TASK TO COMPLETE:
The expected answer is all of the entries, written out exactly.

DATA RECORDS:
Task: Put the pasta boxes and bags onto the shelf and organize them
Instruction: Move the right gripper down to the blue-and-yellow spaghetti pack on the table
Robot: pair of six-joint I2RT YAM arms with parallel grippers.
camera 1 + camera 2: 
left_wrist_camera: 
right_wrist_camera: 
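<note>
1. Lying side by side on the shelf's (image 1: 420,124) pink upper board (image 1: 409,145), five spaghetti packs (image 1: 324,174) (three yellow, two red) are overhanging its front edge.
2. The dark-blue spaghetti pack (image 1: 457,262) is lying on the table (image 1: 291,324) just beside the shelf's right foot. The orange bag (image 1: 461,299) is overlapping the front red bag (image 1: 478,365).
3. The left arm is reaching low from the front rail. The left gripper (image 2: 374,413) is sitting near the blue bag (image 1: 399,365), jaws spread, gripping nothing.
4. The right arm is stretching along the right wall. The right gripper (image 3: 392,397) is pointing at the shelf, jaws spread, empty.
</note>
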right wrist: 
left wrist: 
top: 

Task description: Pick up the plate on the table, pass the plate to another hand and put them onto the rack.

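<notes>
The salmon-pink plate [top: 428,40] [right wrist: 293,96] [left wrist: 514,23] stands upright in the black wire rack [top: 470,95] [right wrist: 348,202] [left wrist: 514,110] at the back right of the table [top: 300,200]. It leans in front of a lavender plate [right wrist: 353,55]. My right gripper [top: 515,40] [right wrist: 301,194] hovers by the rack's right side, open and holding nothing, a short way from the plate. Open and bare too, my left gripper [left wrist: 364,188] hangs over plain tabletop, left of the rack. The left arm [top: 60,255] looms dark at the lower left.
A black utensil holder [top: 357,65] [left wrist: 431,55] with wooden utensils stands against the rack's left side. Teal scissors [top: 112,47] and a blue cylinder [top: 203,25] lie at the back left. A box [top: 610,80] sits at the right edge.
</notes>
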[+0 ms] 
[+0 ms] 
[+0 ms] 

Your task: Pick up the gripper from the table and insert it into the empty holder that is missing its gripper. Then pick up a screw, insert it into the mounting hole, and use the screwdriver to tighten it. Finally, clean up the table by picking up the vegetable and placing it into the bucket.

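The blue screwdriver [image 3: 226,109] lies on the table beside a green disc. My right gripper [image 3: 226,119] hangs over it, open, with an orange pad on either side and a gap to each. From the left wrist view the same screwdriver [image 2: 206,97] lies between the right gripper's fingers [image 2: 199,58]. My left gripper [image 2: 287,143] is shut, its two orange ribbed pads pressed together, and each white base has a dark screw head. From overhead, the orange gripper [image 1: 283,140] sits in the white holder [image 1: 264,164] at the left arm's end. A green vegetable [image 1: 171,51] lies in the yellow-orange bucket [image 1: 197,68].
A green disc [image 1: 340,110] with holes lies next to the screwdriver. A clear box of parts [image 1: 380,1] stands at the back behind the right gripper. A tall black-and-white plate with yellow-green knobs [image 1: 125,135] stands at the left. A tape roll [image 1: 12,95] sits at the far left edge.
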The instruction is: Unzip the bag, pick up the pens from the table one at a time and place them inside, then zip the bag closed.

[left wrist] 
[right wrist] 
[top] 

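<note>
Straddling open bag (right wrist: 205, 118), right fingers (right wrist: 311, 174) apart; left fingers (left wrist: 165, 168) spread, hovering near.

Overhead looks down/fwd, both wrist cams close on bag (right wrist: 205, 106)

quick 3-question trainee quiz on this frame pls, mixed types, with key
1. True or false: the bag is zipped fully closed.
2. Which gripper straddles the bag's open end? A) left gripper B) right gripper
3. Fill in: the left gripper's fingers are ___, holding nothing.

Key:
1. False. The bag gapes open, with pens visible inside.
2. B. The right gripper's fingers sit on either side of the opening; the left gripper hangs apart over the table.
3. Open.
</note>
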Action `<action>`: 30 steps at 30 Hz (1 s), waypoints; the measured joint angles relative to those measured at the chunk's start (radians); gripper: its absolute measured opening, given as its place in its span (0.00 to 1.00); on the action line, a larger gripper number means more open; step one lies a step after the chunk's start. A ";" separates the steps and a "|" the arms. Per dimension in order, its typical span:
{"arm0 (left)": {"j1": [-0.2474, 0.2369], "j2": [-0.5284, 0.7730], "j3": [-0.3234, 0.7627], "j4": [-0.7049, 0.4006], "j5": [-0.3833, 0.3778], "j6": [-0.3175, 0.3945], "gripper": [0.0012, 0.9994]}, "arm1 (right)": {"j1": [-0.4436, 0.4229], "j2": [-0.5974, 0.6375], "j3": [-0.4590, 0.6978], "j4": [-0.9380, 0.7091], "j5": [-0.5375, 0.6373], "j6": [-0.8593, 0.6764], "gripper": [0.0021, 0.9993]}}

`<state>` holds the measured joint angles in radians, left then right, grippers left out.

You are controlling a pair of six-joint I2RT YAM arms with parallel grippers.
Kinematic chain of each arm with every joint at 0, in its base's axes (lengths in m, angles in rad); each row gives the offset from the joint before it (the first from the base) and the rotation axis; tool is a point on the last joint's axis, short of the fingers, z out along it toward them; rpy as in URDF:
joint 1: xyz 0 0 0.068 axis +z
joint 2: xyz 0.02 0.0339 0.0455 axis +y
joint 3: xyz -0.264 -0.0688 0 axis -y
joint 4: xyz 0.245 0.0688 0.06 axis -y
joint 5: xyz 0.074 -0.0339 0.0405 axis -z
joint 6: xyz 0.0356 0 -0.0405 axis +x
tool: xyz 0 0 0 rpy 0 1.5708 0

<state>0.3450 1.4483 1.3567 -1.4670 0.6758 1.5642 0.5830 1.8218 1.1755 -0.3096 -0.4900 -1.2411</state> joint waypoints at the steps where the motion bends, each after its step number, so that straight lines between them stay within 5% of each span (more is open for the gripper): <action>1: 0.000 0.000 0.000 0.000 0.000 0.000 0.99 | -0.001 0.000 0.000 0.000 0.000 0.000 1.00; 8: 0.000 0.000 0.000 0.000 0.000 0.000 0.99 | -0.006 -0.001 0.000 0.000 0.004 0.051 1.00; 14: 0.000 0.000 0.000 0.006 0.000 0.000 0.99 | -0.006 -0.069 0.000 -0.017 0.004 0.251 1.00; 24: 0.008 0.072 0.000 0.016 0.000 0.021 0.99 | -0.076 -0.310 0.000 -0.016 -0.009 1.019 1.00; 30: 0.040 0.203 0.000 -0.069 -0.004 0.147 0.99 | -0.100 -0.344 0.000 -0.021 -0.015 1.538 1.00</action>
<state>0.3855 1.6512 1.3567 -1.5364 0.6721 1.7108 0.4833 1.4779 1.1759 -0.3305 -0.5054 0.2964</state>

SOLUTION FOR THIS EXERCISE:
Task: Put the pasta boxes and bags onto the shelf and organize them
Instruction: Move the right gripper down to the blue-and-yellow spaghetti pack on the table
Robot: pair of six-joint I2RT YAM arms with parallel grippers.
camera 1 + camera 2: 
left_wrist_camera: 
right_wrist_camera: 
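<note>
1. Lying side by side on the shelf's (image 1: 420,124) pink upper board (image 1: 409,145), five spaghetti packs (image 1: 324,174) (three yellow, two red) are overhanging its front edge.
2. The dark-blue spaghetti pack (image 1: 457,262) is lying on the table (image 1: 291,324) just beside the shelf's right foot. The orange bag (image 1: 461,299) is overlapping the front red bag (image 1: 478,365).
3. The left arm is reaching low from the front rail. The left gripper (image 2: 374,413) is sitting near the blue bag (image 1: 399,365), jaws spread, gripping nothing.
4. The right arm is stretching along the right wall. The right gripper (image 3: 392,397) is pointing at the shelf, jaws spread, empty.
</note>
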right wrist: 
left wrist: 
top: 

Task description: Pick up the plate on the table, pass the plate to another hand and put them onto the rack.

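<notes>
The salmon-pink plate [top: 428,40] [right wrist: 293,96] [left wrist: 514,23] stands upright in the black wire rack [top: 470,95] [right wrist: 348,202] [left wrist: 514,110] at the back right of the table [top: 300,200]. It leans in front of a lavender plate [right wrist: 353,55]. My right gripper [top: 515,40] [right wrist: 301,194] hovers by the rack's right side, open and holding nothing, a short way from the plate. Open and bare too, my left gripper [left wrist: 364,188] hangs over plain tabletop, left of the rack. The left arm [top: 60,255] looms dark at the lower left.
A black utensil holder [top: 357,65] [left wrist: 431,55] with wooden utensils stands against the rack's left side. Teal scissors [top: 112,47] and a blue cylinder [top: 203,25] lie at the back left. A box [top: 610,80] sits at the right edge.
</notes>
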[+0 ms] 
[+0 ms] 
[+0 ms] 

Your task: Pick up the gripper from the table and insert it into the empty holder that is missing its gripper. Then pick up a screw, insert it into the mounting hole, and use the screwdriver to tighten it. Finally, clean up the table by picking up the vegetable and placing it into the bucket.

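The blue screwdriver [image 3: 226,109] lies on the table beside a green disc. My right gripper [image 3: 226,119] hangs over it, open, with an orange pad on either side and a gap to each. From the left wrist view the same screwdriver [image 2: 206,97] lies between the right gripper's fingers [image 2: 199,58]. My left gripper [image 2: 287,143] is shut, its two orange ribbed pads pressed together, and each white base has a dark screw head. From overhead, the orange gripper [image 1: 283,140] sits in the white holder [image 1: 264,164] at the left arm's end. A green vegetable [image 1: 171,51] lies in the yellow-orange bucket [image 1: 197,68].
A green disc [image 1: 340,110] with holes lies next to the screwdriver. A clear box of parts [image 1: 380,1] stands at the back behind the right gripper. A tall black-and-white plate with yellow-green knobs [image 1: 125,135] stands at the left. A tape roll [image 1: 12,95] sits at the far left edge.
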The instruction is: Unzip the bag, pick up the pens from the table one at a time and place them inside, then zip the bag closed.

[left wrist] 
[right wrist] 
[top] 

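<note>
Straddling open bag (right wrist: 205, 118), right fingers (right wrist: 311, 174) apart; left fingers (left wrist: 165, 168) spread, hovering near.

Overhead looks down/fwd, both wrist cams close on bag (right wrist: 205, 106)

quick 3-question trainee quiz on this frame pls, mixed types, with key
1. True or false: the bag is zipped fully closed.
2. Which gripper straddles the bag's open end? A) left gripper B) right gripper
3. Fill in: the left gripper's fingers are ___, holding nothing.

Key:
1. False. The bag gapes open, with pens visible inside.
2. B. The right gripper's fingers sit on either side of the opening; the left gripper hangs apart over the table.
3. Open.
</note>
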Action `<action>`: 30 steps at 30 Hz (1 s), waypoints; the measured joint angles relative to those measured at the chunk's start (radians); gripper: its absolute measured opening, given as its place in its span (0.00 to 1.00); on the action line, a larger gripper number means more open; step one lies a step after the chunk's start. A ";" separates the steps and a "|" the arms. Per dimension in order, its typical span:
{"arm0 (left)": {"j1": [-0.2474, 0.2369], "j2": [-0.5284, 0.7730], "j3": [-0.3234, 0.7627], "j4": [-0.7049, 0.4006], "j5": [-0.3833, 0.3778], "j6": [-0.3175, 0.3945], "gripper": [0.0012, 0.9994]}, "arm1 (right)": {"j1": [-0.4436, 0.4229], "j2": [-0.5974, 0.6375], "j3": [-0.4590, 0.6978], "j4": [-0.9380, 0.7091], "j5": [-0.5375, 0.6373], "j6": [-0.8593, 0.6764], "gripper": [0.0021, 0.9993]}}

`<state>` holds the measured joint angles in radians, left then right, grippers left out.

You are controlling a pair of six-joint I2RT YAM arms with parallel grippers.
Kinematic chain of each arm with every joint at 0, in its base's axes (lengths in m, angles in rad); each row gives the offset from the joint before it (the first from the base) and the rotation axis; tool is a point on the last joint's axis, short of the fingers, z out along it toward them; rpy as in URDF:
joint 1: xyz 0 0 0.068 axis +z
joint 2: xyz 0.02 0.0339 0.0455 axis +y
joint 3: xyz -0.264 -0.0688 0 axis -y
joint 4: xyz 0.245 0.0688 0.06 axis -y
joint 5: xyz 0.074 -0.0339 0.0405 axis -z
joint 6: xyz 0.0356 0 -0.0405 axis +x
tool: xyz 0 0 0 rpy 0 1.5708 0

<state>0.3450 1.4483 1.3567 -1.4670 0.6758 1.5642 0.5830 1.8218 1.1755 -0.3096 -0.4900 -1.2411</state> joint waypoints at the steps where the motion bends, each after its step number, so that straight lines between them stay within 5% of each span (more is open for the gripper): <action>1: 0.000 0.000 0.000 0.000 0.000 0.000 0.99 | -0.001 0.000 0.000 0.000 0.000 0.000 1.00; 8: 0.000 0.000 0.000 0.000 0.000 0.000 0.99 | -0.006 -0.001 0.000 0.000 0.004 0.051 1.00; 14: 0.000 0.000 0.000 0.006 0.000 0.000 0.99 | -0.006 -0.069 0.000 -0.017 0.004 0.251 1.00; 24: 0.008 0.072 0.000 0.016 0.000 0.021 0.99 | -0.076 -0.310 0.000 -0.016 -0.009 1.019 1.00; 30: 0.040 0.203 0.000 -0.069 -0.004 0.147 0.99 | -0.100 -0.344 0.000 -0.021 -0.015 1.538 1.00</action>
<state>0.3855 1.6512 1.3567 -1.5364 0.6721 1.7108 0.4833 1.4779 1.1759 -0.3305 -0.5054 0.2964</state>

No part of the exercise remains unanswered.